The increased awareness of the Giordano Bruno Stiftung has led to numerous critical or even defamatory media reports. In most cases, the harsh criticism comes from the pens of theologians, even though this may not be obvious to the reader, viewer or listener; the prejudiced reviewers hide behind a mask of independent reporters. In this way, various misconceptions have crept in regarding the foundation, reflected in a number of enquiries to the management board. On the following pages, we are providing answers to the ten most commonly asked questions.
1. Is the Giordano Bruno Stiftung an atheist institution?
The label “atheist” is very popular with journalists, for reasons of its “smell of sulphur”, i.e. strong emotive impact in religious debates, but it is hardly a suitable word to describe the foundation’s philosophy. The gbs represents a naturalistic rather than atheistic position. That is to say, we believe that the universe can be explained rationally, and that there are no gods, ghosts, goblins or demons interfering with the laws of nature. This in turn means that a definition of “God” which does not interfere with laws of nature (this is incompatible with creationist belief or miracles) would not contradict naturalism, even though many supporters of naturalism are happy to do without the “inelegant god-hypothesis”. Incidentally, the idea that the Giordano Bruno Stiftung can be reduced to one-dimensional or even dogmatic atheism is disproved by the foundation’s name; it is known that Giordano Bruno was not an atheist, but rather a pantheist (i.e. believed that God and the Universe are one and the same).

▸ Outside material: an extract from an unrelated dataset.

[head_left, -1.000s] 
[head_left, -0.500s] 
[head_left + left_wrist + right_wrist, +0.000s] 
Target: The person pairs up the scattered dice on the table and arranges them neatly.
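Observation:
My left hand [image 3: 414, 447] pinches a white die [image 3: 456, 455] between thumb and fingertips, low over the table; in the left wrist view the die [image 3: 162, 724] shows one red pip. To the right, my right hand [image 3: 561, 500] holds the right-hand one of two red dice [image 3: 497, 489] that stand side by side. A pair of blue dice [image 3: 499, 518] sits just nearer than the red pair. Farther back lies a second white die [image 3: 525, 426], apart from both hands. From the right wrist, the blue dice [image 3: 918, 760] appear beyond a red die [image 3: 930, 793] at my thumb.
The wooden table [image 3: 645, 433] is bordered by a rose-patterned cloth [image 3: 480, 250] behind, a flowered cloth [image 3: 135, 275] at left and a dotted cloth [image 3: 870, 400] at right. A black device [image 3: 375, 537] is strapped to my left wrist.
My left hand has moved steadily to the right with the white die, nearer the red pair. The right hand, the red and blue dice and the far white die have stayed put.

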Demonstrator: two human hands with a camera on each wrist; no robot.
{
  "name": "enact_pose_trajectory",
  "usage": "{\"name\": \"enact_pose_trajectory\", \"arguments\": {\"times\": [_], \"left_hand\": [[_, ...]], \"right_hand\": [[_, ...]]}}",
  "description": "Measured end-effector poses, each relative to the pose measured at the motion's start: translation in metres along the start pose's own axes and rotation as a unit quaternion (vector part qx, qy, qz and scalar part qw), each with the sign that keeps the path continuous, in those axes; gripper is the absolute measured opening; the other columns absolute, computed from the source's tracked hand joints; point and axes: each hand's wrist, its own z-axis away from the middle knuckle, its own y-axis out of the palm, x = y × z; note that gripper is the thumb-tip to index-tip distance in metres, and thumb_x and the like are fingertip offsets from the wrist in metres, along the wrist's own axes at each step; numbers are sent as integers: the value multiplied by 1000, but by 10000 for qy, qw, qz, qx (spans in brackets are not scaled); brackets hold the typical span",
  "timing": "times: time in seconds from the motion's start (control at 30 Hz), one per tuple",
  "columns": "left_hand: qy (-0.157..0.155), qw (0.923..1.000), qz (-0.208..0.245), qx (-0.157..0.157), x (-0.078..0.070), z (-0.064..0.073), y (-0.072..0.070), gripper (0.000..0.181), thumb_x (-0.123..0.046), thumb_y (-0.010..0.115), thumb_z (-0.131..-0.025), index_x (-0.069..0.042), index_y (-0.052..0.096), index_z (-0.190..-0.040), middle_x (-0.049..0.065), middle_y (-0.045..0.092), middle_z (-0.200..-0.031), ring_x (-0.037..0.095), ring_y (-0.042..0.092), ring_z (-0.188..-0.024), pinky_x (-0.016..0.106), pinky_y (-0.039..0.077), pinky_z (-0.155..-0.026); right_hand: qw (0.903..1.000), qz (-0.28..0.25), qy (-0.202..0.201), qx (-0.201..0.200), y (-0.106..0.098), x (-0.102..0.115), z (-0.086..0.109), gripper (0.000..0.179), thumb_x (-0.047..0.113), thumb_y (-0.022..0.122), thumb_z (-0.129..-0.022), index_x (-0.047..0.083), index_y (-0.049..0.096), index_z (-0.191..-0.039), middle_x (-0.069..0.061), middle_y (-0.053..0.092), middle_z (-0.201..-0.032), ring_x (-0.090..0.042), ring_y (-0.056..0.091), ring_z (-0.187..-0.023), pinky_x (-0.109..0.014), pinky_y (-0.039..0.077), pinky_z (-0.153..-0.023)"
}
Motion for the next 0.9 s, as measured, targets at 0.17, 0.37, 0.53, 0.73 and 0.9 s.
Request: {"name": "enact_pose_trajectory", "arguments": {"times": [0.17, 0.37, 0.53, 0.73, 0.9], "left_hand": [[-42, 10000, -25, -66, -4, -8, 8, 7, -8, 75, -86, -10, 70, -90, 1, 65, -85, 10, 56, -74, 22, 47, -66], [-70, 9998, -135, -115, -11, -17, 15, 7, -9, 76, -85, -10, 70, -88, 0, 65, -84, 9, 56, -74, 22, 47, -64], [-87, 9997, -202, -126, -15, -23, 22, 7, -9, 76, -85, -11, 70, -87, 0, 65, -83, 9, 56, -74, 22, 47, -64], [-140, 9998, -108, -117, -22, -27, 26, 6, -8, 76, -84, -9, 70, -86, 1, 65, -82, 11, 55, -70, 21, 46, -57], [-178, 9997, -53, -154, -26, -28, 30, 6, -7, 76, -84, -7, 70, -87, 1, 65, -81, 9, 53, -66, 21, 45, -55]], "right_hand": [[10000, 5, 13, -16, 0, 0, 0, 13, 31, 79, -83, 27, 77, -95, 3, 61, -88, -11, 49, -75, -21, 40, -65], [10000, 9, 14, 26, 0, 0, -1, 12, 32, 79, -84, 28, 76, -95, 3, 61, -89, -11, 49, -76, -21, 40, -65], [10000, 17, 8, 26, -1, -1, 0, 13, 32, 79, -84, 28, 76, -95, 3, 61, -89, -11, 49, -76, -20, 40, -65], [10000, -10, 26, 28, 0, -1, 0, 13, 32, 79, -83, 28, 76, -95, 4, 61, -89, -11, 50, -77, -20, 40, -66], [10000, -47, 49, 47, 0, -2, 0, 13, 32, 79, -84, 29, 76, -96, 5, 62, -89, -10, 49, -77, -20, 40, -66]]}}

2. Is the gbs hostile to religion?
The foundation is critical of religion, not hostile to it. We regard religions as the cultural treasure chamber of humanity, which, as well as outdated views of the world and morality, also contain meaningful aspects that should still be respected today. However, a critical, rational, secular approach to religion is required to separate the valuable elements from the archaic errors and the associated, often barbaric “moral values”. Religions are works of humanity, just like all the other products and institutions that our species has created in the course of its cultural evolution. Consequently, religious texts should be regarded in the same critical manner as works of ancient philosophers, especially as the latter were ethically and intellectually superior to the former in many areas.
The basic problem of religions is that they tend to regard imperfect human utterances as “holy” and thus “sacrosanct”, which in the course of human history has led to enormous suffering. Even today, the resulting inquisitorial logic, “You will believe in it, or we will make you believe in it”, represents a massive threat to the peaceful coexistence of humans. As long as this danger still exists, criticism of religion will remain one of the most essential tasks of enlightenment.